The long-awaited National Audit Office (NAO) report, promised in July, into the PPE scandal is to be published this morning. Their investigation into the placing of contracts worth over £10bn during the coronavirus pandemic and outside normal government procurement rules revealed a “lack of transparency” and a fast-track process for selected suppliers.

The Guardian has had access to the report and say that prospective PPE suppliers with political connections were directed to “high-priority” channels for government contracts. Bidders on these channels were ten time more likely to be successful according to a highly critical report by the NAO. Many of the suppliers selected appeared to have little or no experience of supplying personal protective equipment.

Around 500 such suppliers with links to politicians or senior officials used the channel.
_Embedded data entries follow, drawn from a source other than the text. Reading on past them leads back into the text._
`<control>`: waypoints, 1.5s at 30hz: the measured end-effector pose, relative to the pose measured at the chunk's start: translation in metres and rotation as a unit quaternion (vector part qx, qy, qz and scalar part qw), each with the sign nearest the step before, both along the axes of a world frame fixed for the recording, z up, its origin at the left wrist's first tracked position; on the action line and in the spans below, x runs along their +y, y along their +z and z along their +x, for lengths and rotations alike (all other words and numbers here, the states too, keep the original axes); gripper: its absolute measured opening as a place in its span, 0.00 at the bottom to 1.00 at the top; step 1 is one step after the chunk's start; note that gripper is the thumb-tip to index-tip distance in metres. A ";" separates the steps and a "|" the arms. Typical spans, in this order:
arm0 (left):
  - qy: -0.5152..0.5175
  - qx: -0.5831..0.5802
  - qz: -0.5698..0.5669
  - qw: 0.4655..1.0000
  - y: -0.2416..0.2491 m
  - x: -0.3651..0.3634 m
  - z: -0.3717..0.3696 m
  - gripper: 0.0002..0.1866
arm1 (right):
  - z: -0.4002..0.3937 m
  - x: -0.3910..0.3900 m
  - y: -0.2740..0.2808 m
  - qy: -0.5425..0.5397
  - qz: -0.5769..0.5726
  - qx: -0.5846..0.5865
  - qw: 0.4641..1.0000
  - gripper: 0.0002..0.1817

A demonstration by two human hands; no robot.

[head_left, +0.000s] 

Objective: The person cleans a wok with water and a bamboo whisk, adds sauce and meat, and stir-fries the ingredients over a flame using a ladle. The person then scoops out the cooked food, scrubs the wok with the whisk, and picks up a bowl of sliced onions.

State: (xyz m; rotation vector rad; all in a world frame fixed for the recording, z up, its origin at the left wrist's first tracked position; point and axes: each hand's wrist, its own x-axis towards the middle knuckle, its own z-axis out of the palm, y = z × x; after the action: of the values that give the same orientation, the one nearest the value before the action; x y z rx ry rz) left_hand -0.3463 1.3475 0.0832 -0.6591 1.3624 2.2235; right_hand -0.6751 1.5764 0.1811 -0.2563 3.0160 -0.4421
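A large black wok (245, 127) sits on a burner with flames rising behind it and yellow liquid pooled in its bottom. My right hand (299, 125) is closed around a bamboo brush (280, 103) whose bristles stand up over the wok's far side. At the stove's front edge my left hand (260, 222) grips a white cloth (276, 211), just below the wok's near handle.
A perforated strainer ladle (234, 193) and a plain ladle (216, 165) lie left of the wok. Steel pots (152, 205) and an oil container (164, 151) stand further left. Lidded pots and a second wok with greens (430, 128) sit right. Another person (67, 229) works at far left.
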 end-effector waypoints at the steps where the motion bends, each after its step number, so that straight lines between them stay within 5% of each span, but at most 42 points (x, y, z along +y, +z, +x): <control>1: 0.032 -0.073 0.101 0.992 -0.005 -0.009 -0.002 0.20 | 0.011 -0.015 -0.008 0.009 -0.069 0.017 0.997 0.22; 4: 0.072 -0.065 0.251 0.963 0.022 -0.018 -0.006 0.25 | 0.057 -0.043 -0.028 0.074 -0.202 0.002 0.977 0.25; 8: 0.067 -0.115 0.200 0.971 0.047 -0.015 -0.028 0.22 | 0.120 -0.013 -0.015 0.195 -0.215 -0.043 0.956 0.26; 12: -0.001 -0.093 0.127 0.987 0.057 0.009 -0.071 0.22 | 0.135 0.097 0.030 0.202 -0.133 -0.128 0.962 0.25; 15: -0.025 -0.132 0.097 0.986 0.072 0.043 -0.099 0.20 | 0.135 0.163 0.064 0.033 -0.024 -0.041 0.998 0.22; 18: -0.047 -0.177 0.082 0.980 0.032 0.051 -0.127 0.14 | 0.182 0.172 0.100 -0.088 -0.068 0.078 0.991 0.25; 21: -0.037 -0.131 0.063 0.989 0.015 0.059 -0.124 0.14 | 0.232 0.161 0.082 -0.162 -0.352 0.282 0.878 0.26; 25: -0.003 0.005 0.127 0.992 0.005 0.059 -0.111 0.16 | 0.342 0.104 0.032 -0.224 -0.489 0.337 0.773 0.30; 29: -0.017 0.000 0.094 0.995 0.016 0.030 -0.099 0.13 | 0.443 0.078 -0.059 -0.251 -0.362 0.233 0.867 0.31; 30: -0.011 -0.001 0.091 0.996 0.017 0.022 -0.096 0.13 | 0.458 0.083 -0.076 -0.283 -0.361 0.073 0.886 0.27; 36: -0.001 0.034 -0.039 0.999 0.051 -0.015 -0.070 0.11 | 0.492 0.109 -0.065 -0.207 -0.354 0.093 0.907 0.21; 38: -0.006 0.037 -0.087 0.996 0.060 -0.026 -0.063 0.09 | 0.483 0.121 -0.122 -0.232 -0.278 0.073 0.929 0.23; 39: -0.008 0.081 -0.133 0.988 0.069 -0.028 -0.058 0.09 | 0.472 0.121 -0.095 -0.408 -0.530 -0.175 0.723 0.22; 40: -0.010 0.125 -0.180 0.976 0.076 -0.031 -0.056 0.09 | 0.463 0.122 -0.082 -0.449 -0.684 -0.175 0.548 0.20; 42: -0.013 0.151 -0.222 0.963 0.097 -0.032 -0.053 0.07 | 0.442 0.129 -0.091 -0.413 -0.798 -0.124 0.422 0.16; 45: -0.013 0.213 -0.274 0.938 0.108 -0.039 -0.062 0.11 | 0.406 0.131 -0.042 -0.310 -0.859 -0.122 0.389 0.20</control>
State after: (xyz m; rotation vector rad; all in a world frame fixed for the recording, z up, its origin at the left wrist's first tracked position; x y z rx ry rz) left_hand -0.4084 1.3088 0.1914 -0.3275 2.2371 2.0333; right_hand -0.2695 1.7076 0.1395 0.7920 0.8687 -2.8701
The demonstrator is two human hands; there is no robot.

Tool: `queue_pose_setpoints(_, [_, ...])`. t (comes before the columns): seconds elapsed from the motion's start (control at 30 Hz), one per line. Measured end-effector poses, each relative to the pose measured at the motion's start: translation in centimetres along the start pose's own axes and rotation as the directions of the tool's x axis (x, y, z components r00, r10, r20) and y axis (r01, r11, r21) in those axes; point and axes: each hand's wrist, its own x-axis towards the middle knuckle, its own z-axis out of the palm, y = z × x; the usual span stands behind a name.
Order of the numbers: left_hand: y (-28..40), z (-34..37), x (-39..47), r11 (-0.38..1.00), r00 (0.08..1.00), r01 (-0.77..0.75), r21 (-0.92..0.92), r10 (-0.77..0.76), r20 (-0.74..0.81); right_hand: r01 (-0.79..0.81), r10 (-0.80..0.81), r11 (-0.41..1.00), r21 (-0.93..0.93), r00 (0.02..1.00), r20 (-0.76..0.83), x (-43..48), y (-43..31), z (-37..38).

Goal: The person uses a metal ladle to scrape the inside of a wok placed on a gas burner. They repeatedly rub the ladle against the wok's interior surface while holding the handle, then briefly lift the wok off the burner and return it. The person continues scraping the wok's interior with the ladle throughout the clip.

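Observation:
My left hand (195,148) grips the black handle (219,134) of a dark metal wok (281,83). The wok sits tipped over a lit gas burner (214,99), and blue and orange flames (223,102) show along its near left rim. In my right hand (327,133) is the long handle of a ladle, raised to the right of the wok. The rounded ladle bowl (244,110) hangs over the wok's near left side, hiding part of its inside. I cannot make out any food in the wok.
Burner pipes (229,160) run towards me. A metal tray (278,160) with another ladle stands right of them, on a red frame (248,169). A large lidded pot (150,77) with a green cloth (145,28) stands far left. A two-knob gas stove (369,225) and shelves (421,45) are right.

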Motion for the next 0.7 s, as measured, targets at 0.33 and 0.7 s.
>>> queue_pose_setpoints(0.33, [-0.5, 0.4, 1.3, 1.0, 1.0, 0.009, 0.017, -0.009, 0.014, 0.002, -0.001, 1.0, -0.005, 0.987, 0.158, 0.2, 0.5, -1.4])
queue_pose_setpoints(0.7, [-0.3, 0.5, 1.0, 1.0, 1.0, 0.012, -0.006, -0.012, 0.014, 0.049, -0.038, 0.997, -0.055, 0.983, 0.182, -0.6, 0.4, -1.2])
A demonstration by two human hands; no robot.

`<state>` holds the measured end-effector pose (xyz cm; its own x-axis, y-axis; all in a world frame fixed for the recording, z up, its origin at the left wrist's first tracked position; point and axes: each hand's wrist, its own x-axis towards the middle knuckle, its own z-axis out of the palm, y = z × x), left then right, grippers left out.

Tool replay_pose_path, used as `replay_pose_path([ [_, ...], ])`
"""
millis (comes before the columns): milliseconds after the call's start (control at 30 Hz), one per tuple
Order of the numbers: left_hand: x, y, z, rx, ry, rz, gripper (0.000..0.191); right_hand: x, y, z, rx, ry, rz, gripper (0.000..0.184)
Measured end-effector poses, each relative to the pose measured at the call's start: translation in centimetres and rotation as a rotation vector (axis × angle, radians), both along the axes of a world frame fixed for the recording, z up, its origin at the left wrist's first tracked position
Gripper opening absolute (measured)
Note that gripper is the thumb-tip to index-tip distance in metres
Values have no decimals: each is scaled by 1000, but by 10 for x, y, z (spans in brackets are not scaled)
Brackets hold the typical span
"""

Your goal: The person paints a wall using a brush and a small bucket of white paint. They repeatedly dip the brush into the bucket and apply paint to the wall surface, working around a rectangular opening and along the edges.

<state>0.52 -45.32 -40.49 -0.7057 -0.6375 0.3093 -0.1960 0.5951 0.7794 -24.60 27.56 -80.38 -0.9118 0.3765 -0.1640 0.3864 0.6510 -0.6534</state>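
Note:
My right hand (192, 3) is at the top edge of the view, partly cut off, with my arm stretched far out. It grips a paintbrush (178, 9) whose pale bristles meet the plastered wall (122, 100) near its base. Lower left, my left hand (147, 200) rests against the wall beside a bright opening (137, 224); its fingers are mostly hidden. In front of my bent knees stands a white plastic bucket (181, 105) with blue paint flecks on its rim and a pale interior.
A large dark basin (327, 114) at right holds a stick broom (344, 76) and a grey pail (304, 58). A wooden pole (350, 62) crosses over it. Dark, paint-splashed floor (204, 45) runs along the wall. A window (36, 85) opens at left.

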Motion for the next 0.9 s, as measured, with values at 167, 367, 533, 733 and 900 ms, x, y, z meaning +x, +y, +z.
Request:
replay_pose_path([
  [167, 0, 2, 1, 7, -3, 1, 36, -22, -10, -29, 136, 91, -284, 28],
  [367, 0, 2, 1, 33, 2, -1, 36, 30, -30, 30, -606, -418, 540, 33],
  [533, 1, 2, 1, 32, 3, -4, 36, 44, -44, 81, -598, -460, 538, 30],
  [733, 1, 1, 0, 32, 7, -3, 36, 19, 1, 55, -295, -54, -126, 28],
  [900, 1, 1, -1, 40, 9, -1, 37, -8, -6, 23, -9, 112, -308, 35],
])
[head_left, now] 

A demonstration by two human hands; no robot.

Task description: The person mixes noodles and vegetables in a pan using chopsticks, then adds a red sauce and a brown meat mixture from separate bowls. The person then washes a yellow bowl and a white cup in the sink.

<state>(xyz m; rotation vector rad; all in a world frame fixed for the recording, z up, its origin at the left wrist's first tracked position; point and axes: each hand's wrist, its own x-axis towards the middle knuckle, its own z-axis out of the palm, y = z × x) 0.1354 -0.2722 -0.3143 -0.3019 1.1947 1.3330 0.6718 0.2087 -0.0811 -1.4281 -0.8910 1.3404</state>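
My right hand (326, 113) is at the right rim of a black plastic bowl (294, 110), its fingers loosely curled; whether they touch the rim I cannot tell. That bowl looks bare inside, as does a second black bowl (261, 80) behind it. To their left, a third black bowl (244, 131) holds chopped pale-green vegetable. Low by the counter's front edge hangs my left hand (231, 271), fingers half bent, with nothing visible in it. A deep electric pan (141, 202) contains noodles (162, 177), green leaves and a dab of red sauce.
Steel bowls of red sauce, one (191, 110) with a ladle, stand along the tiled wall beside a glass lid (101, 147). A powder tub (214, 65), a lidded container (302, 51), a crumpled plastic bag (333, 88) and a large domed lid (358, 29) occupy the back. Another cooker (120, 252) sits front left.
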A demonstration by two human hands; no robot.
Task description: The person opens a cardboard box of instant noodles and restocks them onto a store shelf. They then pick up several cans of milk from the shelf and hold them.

The Guardian says the report concludes that bids from these suppliers were “automatically treated as credible” by procurement officials at the DHSC.

The channels are, in what seems like masterly understatement, described as “highly unusual” and a departure from normal procurement practice. It helps to explain why companies with no previous experience or history of PPE supply were allowed to bid for and win lucrative contracts, sometimes for hundreds of millions of pounds.

While acknowledging officials were under enormous pressure to secure supplies of PPE at the height of the pandemic, it nevertheless identifies many cases where essential documents that would normally be drawn up, to prevent accusations of misuse of public funds, were missing.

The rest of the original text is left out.